__Assigned task__. Using the records that follow, reproduce exactly the lines starting at the line containing "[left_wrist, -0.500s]" and ending at the line containing "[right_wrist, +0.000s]". Include both end lines and no pictures.

__Items from a data source__.
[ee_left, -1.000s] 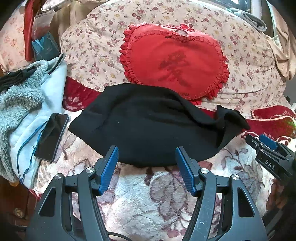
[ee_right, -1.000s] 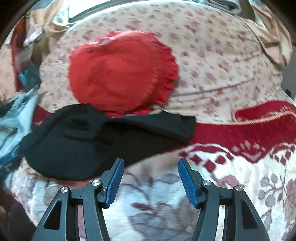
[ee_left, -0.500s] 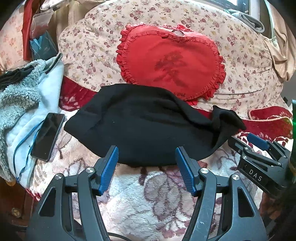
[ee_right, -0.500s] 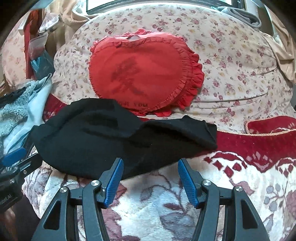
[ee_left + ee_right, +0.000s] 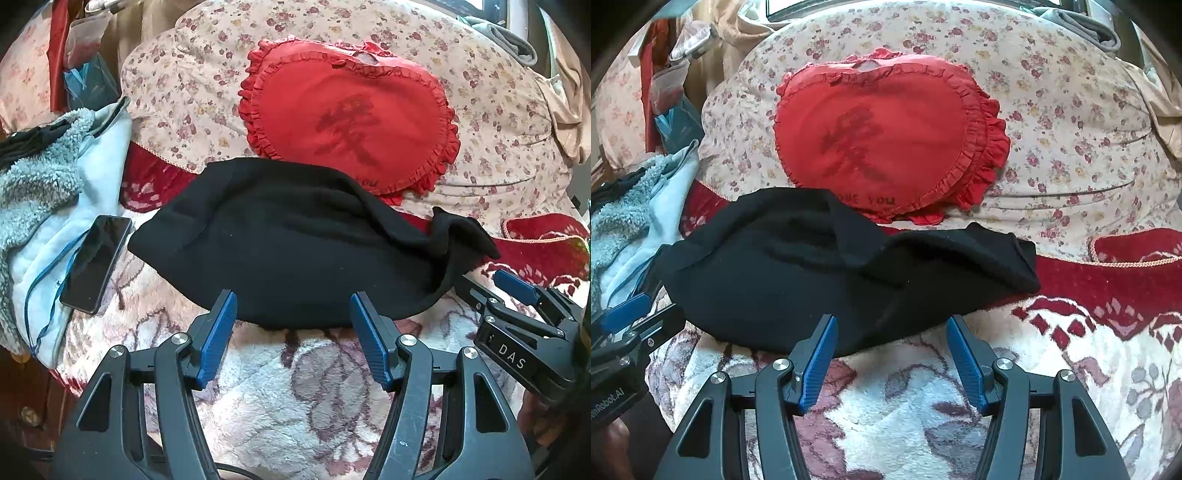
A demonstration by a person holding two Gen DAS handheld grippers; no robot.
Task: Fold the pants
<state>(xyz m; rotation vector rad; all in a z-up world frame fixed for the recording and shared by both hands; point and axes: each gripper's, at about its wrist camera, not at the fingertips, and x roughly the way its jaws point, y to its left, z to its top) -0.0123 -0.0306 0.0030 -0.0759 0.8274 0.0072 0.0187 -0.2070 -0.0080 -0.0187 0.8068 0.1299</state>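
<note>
Black pants (image 5: 295,243) lie bunched in a wide heap on a floral blanket (image 5: 280,398), seen also in the right wrist view (image 5: 812,280). My left gripper (image 5: 293,306) is open and empty, its fingertips just at the near edge of the pants. My right gripper (image 5: 890,328) is open and empty, also at the pants' near edge; it shows in the left wrist view (image 5: 517,295) beside the pants' right end. The left gripper shows at the left edge of the right wrist view (image 5: 624,321).
A red heart-shaped pillow (image 5: 347,122) rests on a floral cushion (image 5: 498,110) behind the pants. A phone (image 5: 96,262) lies on a pale blue fleece garment (image 5: 44,184) at the left. A red blanket border (image 5: 1108,280) runs at the right.
The right gripper has swung left and closer, now facing the middle of the pants. The left gripper has hardly moved. Both stay open.
</note>
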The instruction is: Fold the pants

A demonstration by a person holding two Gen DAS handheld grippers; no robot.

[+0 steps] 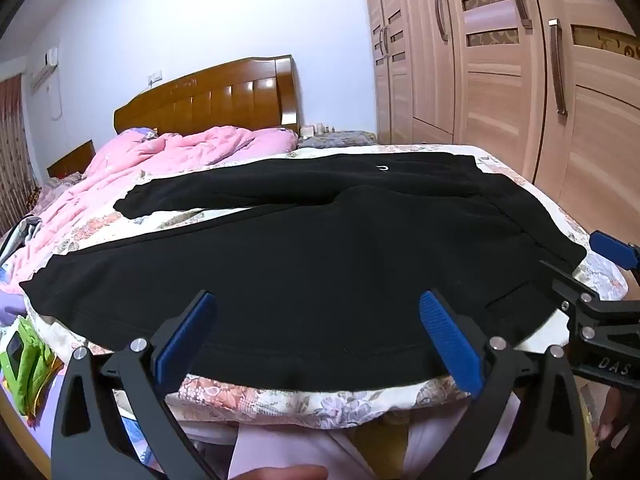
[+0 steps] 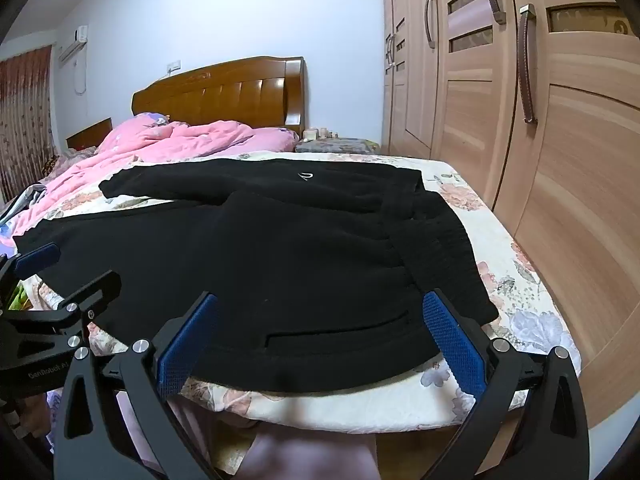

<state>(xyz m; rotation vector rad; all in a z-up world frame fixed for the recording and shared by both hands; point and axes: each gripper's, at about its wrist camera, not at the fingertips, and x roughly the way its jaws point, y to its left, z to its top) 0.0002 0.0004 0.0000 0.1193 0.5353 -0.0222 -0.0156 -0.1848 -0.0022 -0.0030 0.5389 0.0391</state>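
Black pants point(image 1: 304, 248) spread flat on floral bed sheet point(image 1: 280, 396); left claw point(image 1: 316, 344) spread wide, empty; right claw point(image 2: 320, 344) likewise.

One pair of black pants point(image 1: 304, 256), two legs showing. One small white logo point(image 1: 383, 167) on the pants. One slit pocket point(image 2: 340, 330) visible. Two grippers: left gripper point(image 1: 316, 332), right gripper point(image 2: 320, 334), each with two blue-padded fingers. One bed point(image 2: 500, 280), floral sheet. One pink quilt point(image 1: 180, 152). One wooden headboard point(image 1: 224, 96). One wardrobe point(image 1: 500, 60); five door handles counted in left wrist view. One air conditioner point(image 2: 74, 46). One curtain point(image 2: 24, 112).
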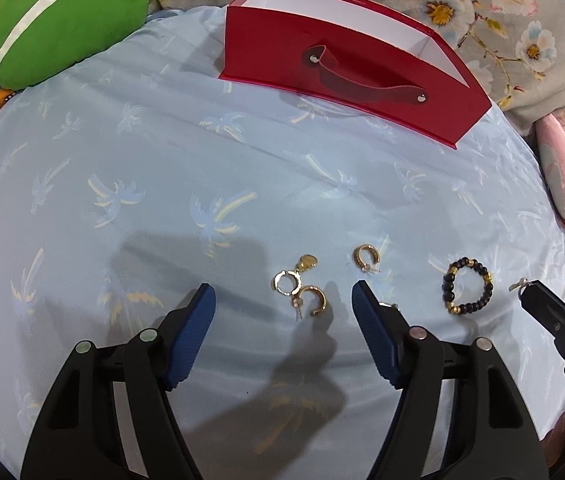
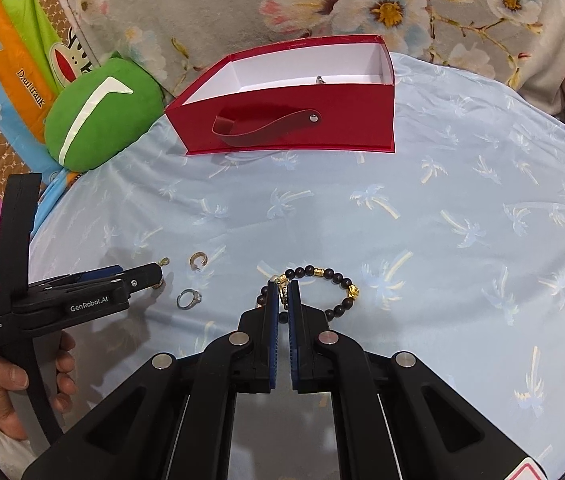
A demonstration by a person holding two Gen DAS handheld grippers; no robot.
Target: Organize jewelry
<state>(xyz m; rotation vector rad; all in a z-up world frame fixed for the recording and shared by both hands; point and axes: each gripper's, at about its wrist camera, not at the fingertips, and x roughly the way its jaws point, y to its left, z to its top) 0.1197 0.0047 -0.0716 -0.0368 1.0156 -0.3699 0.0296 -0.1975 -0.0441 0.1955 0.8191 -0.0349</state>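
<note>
Now: two tools over the bed sheet, jewelry near, red box far.
Left tool: jaws wide, nothing pinched, pointing steeply down at the sheet.
Target for left: hoop earring and charm ring, touching each other, lying between the two pads, just past the tips.
Offset: pair sits roughly centred in the gap; second hoop lies just beyond the right pad, outside the jaws.
Right tool: jaws closed on a small metal piece, too small to identify.
Bracelet: flat on the sheet under the right tool's tips, not gripped as far as I can tell.
Box vs right tool: straight ahead, far, open top facing up; one small item already inside.
Nearer hand: left for the hoops, right for the bracelet.
Judgement: right carries to box; left closes on the pair.
</note>
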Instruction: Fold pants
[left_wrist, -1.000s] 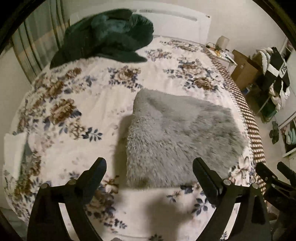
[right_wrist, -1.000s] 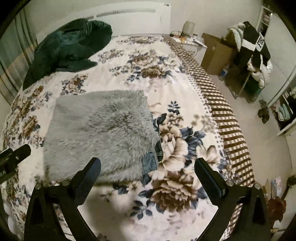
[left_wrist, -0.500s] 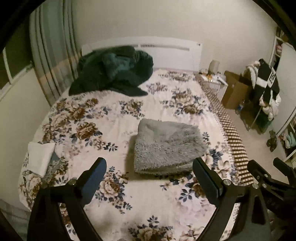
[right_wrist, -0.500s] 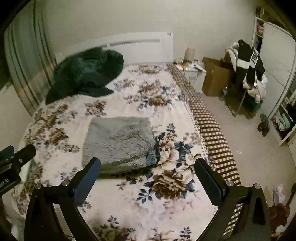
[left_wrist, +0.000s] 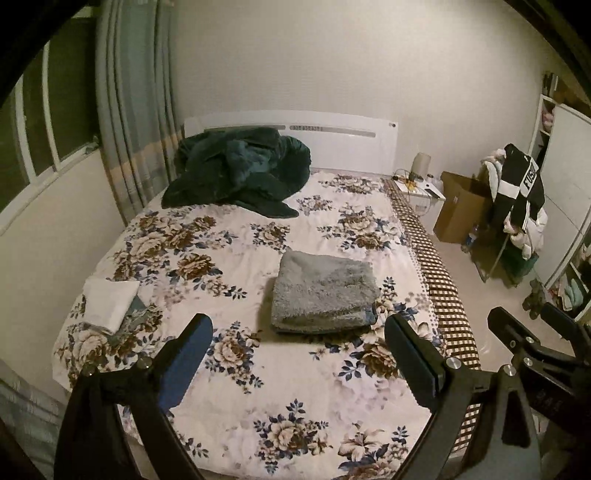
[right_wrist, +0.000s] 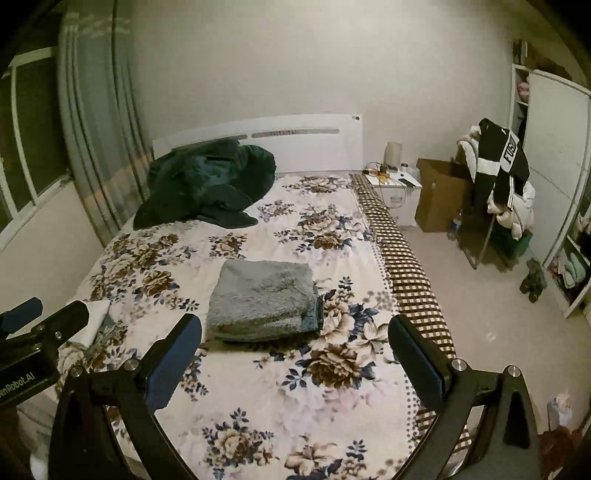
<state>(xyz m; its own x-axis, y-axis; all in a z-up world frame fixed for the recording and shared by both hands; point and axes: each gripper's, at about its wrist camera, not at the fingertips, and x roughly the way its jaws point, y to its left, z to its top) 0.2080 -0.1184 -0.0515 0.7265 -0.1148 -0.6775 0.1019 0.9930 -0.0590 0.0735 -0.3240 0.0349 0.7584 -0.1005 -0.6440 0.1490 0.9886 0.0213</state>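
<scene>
**Both grippers clear of a finished fold**

Two views show the same state. From the left wrist, the left gripper (left_wrist: 295, 363) hangs above the foot of the bed (left_wrist: 332, 413) with its jaws spread wide and nothing between them. The grey fleece pants (left_wrist: 323, 293) lie as a compact, squared bundle on the floral cover, well apart from the gripper; a white folded cloth (left_wrist: 109, 301) sits near the left edge and a dark green blanket (left_wrist: 240, 171) is heaped by the headboard.

From the right wrist, the right gripper (right_wrist: 293, 354) is likewise spread and empty, with the pants (right_wrist: 264, 297) lying ahead of it. The fold looks complete, so the sound course is probably to hold both grippers off the fabric and not snag the fuzzy pile or the exposed corner at the stack's right edge.
</scene>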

__Result of this exercise__.
[left_wrist, -0.500s] 
[right_wrist, -0.500s] 
[left_wrist, +0.000s] 
[right_wrist, +0.000s] 

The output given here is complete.